Malta Independent Saturday, 28 March 2009, 00:00 Last update: about 12 years ago

Your Odds and Ends column (TMID, 23 March) asked why insurance is not mandatory for electric bicycles on the basis that such bicycles can develop “substantial speed”.

For the benefit of this reader, the facts are these: fitting a small electric motor to a bicycle does not convert it into a high performance motorcycle. The major advantage of a motorised bicycle is that it takes the work out of climbing hills and so allows the cyclist to continue uphill without slowing down too much – motorised bicycles are barely faster on the level than a normal pedal-driven bicycle.

Only professional and sports cyclists maintain quite high speeds on the level and this is faster than an electric bicycle can do. The average cyclist, motorised or not, only travels at “high” speeds when coasting down a hill – here the speed attained is much faster than a motorised bike. Otherwise the average cyclist rarely exceeds about 10-15 mph on the level, motorised or not.

A motorised bicycle is therefore no more dangerous than an ordinary bicycle but it can move its rider about 1,000 times more fuel-efficiently than a car (but slowly without additional pedalling) so that it is virtually non-polluting.
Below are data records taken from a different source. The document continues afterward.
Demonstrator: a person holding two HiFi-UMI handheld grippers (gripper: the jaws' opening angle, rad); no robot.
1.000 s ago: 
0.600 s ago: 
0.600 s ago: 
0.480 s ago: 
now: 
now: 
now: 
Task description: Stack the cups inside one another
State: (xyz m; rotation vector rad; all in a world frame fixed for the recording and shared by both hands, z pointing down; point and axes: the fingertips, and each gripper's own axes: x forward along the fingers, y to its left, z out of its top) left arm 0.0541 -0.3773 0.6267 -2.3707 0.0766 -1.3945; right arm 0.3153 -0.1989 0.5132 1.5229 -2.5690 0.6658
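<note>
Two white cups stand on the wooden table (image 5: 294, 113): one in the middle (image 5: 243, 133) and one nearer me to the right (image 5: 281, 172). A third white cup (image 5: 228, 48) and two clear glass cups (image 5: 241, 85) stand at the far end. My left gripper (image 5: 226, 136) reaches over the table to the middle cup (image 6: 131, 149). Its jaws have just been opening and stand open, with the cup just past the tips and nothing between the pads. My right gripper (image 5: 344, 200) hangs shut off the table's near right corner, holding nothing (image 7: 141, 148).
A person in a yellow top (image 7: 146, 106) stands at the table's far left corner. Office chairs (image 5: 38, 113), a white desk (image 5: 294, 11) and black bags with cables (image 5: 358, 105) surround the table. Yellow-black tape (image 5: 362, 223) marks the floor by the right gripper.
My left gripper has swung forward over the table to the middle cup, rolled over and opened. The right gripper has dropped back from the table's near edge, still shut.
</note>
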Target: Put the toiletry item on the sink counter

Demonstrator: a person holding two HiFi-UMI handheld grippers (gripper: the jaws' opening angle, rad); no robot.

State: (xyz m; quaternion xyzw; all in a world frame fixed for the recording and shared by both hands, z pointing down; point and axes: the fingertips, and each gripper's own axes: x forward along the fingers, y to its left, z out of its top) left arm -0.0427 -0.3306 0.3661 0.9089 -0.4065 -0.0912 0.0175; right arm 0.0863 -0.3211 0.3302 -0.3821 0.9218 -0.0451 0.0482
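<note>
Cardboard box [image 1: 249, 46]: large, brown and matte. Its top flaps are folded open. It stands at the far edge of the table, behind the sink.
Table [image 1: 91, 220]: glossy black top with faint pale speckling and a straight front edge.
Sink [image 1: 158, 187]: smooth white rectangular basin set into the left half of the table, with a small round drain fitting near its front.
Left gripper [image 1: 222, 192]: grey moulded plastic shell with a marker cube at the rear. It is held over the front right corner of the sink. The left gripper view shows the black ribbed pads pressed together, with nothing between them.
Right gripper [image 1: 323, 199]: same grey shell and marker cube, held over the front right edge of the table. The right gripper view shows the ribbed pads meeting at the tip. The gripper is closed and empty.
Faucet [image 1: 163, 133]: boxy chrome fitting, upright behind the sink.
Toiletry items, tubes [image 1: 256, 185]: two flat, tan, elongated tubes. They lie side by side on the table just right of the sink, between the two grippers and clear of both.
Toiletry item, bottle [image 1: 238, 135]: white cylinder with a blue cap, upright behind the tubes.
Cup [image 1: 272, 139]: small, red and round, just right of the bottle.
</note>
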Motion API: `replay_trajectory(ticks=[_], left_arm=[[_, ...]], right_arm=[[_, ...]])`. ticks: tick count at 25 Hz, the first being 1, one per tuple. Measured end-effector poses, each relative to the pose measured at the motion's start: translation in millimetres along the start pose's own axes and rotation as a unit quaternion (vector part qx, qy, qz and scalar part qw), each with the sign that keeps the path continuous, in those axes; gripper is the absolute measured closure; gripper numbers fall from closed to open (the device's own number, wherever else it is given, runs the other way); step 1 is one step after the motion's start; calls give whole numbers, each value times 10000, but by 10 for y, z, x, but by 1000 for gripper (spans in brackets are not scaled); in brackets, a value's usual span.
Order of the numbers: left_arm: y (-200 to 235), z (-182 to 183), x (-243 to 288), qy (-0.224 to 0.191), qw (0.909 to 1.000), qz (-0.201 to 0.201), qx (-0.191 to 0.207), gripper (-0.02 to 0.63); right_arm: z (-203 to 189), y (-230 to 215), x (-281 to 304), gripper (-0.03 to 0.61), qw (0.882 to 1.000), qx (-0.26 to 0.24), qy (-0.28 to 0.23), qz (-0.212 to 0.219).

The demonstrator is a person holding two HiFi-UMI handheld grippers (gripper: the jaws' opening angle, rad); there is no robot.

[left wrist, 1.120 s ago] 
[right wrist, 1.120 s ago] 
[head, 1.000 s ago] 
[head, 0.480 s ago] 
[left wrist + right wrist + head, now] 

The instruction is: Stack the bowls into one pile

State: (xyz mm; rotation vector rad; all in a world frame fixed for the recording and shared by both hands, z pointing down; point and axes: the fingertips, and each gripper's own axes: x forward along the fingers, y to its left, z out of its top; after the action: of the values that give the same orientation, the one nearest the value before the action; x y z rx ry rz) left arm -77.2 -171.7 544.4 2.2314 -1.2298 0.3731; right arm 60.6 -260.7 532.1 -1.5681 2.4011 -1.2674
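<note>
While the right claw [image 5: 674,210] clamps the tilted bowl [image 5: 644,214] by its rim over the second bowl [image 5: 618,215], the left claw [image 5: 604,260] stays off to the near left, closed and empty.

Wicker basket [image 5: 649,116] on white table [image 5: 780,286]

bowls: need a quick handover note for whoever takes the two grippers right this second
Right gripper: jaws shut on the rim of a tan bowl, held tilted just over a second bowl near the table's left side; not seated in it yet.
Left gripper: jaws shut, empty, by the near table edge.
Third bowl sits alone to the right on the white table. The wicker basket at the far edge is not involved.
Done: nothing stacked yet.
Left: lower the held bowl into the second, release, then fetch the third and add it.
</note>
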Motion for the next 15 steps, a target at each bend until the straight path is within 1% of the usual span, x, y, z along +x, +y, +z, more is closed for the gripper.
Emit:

The public (and this includes the reader who wrote in to complain about electric bicycles) should be encouraged to get a bicycle, motorised or otherwise, and help reduce our traffic pollution by leaving their car at home on fine days.

Any trend to low pollution travel must be promoted in every possible way. People should not be discouraged by the introduction of unnecessary limitations. We have lived with unlicensed and uninsured bicycles for well over 100 years with no complications. Adding a little motor to a bicycle to ease the ascent of hills has not altered the situation.